TRANSPORT groups, activists and students staged a protest action yesterday against the continuing fuel price increases in the country.
Similar actions were held in different parts of Indonesia against a government plan to reduce oil subsidies.
Students walked out of their classes and gathered at several “protest centers” in Metro Manila.
“This is a show of force against the seemingly absolute freedom of the [oil companies] to increase prices whenever they want,” said Vencer Crisostomo, chairperson of Anakbayan, a national youth organization.
Schools and universities in the national capital suspended classes earlier in anticipation of the protest action.
Police tightened security around the offices of major oil firms while soldiers were deployed to help stranded passengers.

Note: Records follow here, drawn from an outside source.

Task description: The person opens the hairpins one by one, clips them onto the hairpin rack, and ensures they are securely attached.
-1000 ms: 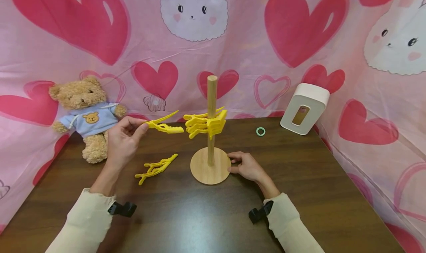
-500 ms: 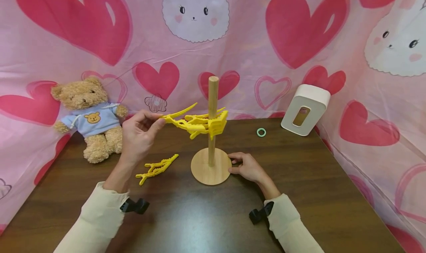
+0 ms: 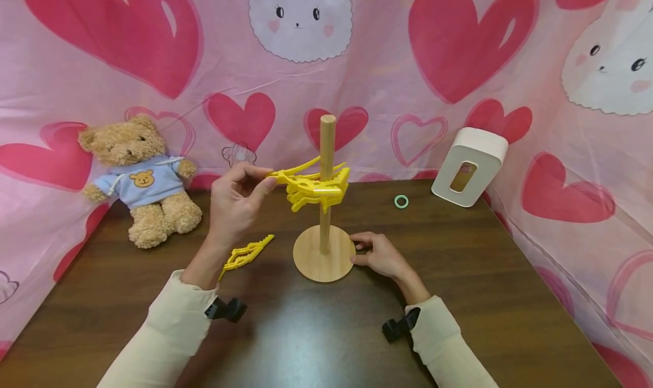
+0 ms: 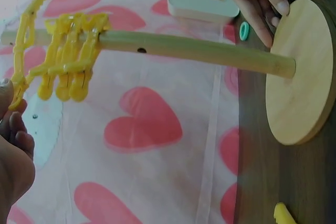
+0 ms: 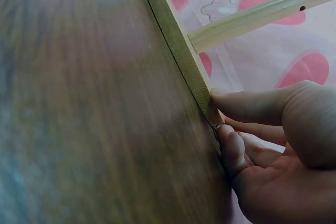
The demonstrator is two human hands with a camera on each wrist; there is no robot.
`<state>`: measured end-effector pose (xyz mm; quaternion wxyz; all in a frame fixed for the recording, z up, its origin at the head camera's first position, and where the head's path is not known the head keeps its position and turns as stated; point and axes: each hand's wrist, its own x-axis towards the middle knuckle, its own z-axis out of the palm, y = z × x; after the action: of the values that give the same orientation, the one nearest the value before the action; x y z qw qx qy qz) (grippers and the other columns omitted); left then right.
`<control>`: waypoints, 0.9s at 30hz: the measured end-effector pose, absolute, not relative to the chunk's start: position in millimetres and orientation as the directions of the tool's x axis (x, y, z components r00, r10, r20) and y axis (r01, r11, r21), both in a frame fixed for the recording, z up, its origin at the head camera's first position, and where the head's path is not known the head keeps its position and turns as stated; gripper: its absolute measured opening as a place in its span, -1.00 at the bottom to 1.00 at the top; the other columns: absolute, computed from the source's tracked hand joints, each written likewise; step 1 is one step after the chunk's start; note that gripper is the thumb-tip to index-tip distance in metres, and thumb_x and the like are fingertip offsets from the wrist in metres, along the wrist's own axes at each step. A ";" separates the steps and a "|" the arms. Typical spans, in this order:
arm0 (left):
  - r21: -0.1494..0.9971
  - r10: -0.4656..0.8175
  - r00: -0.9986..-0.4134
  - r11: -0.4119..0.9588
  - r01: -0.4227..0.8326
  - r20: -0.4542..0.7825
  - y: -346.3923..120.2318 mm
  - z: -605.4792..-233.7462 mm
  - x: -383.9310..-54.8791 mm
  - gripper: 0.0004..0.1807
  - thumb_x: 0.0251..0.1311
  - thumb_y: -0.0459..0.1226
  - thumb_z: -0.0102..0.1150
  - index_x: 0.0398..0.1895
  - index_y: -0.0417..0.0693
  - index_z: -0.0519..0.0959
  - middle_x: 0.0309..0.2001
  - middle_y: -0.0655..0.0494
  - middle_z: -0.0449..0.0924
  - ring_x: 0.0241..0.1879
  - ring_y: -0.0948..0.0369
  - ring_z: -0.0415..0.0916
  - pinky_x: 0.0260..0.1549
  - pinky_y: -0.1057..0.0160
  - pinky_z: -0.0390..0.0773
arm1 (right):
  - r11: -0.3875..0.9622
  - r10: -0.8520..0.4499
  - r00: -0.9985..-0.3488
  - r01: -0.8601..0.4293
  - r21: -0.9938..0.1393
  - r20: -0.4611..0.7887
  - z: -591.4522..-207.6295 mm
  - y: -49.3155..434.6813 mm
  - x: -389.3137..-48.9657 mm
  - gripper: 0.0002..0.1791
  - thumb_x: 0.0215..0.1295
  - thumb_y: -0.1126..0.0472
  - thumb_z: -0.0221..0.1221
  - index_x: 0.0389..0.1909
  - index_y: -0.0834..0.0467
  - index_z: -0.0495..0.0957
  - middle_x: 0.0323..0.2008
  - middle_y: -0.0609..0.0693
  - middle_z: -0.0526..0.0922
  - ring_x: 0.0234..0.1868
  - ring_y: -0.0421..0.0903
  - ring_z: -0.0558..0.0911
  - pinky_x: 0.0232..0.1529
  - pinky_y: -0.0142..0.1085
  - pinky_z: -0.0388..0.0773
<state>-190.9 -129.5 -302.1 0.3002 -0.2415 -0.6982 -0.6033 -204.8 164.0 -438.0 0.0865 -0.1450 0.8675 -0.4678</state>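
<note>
My left hand pinches the handle end of a spread yellow alligator hair clip beside the pole of a round-based wooden stand. The clip's lower arm crosses in front of the pole; its upper arm meets the pole's left edge, and whether it passes behind is unclear. Several yellow hair clips are clamped in a row on the pole, next to the held one in the left wrist view. My right hand holds the rim of the stand's base between thumb and fingers. Another yellow clip lies on the table, partly behind my left wrist.
A teddy bear in a blue hoodie sits at the table's back left. A small mint-green ring and a white box with an oval slot are at the back right. A pink heart-print cloth hangs behind the brown table.
My left hand has moved right, carrying the spread hair clip from left of the pole up to it. My right hand has stayed at the base.
</note>
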 end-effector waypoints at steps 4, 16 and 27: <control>0.678 -0.001 -0.686 0.153 0.719 0.728 -121.1 -302.3 -192.7 -0.82 0.12 -0.61 0.34 -0.20 -0.46 0.63 -0.31 -0.07 0.68 -0.42 0.25 0.52 -0.39 0.44 0.55 | 0.524 -0.319 -0.947 -0.147 -0.839 -0.033 -438.1 164.2 -205.2 -0.46 0.15 0.40 0.40 0.19 0.37 0.57 0.15 0.24 0.59 0.00 0.08 0.59 0.03 -0.10 0.54; 0.637 0.047 -0.648 0.147 0.757 0.760 -107.2 -303.1 -196.1 -0.82 0.15 -0.59 0.34 -0.17 -0.44 0.62 -0.32 -0.15 0.62 -0.45 0.17 0.38 -0.48 0.42 0.41 | 0.534 -0.318 -0.947 -0.146 -0.833 -0.038 -439.8 164.3 -206.8 -0.46 0.16 0.38 0.40 0.20 0.36 0.57 0.16 0.23 0.59 0.01 0.07 0.60 0.04 -0.09 0.54; 0.686 0.069 -0.699 0.143 0.713 0.712 -108.0 -303.9 -197.7 -0.69 0.12 -0.59 0.36 -0.05 -0.44 0.58 -0.25 -0.16 0.56 -0.34 0.14 0.38 -0.37 0.43 0.47 | 0.525 -0.321 -0.946 -0.147 -0.838 -0.035 -438.4 164.6 -205.9 -0.46 0.16 0.39 0.39 0.20 0.37 0.57 0.17 0.24 0.58 0.01 0.08 0.60 0.03 -0.10 0.54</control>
<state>-197.7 -108.0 -303.9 0.2715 -0.2774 -0.7055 -0.5930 -205.9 164.6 -438.4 0.0927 -0.1349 0.8682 -0.4684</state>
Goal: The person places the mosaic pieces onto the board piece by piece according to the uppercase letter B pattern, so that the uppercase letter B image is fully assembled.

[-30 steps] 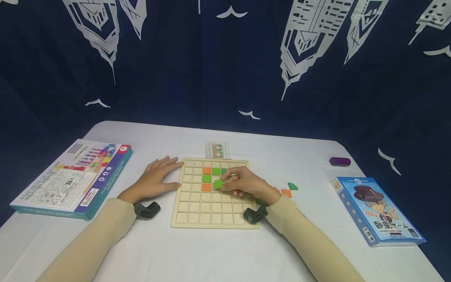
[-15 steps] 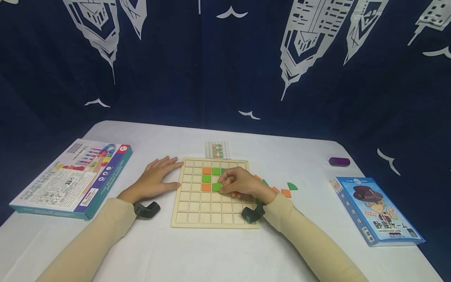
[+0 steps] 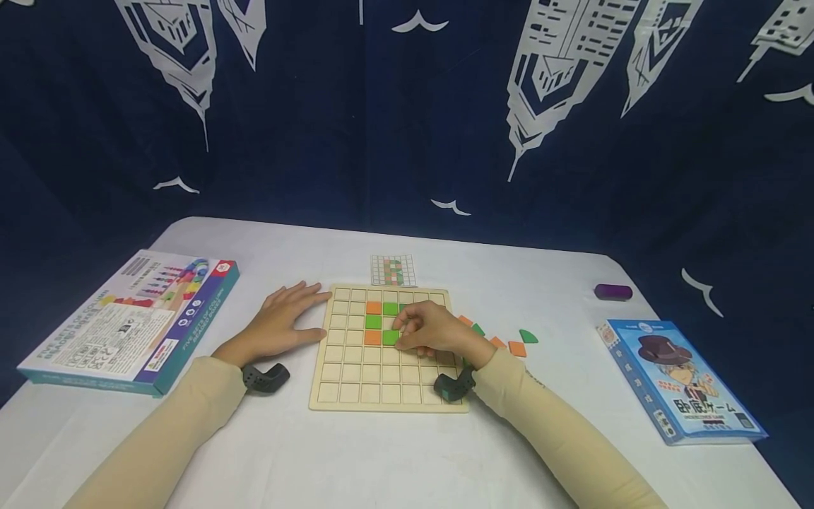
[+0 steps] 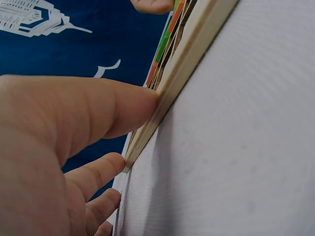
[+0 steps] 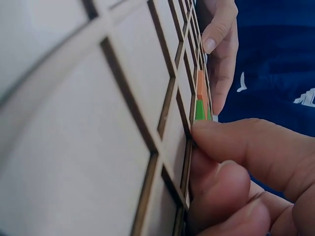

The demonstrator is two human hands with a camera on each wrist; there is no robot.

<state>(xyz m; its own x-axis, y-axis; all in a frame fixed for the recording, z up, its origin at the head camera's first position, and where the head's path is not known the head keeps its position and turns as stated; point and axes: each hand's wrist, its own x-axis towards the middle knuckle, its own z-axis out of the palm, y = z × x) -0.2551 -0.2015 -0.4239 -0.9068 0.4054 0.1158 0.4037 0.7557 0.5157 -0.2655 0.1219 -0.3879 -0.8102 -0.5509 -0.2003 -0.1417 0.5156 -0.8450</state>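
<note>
A pale wooden grid board (image 3: 346, 373) lies on the white table. With curled thumb and fingers, my right hand (image 3: 441, 329) holds a green square tile (image 3: 389, 338) at a cell near the middle, right of an orange tile (image 3: 372, 338). In the right wrist view the thumb (image 5: 231, 140) reaches the tile's edge, and the other fingers are bent below it. Another green tile (image 3: 373, 322) and more tiles fill cells further back, some partly behind the hand. Spread out, my left hand (image 3: 280, 324) touches the board's left edge with thumb and index finger (image 4: 101, 169).
Loose green and orange pieces (image 3: 518, 349) lie right of the board. Behind it is a small pattern card (image 3: 393, 271). One game box (image 3: 133, 318) sits at left, a blue one (image 3: 683, 382) at right, with a purple oblong object (image 3: 613, 292) beyond.
The right hand has moved slightly left and toward the person, bringing the green tile down into line with the orange tile's row. The left hand stays put.
</note>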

As of midday, the Armed Forces of the Philippines said the protest action was peaceful and there were no reports of commuters stranded in the streets.
“Since no one asked for (military trucks) and there were no stranded commuters, it only means everything was peaceful,” said military spokesman Colonel Arnulfo Burgos Jr.
In the southern Philippine city of Davao, protesters threw red paint at an effigy of President Benigno Aquino in front of an oil depot.
In Indonesia, hundreds of workers blocked two filling stations in Tangerang, Banten province, while dozens of activists from various organizations staged a rally in front of the presidential palace in Jakarta. University students protested against the plan in Medan, North Sumatra.
The Indonesian government plans to raise the price of fuel by 30 percent to 6,000 rupiah (US$0.66) per liter next month.
A bigger rally of some 50,000 workers is expected in Jakarta on March 21.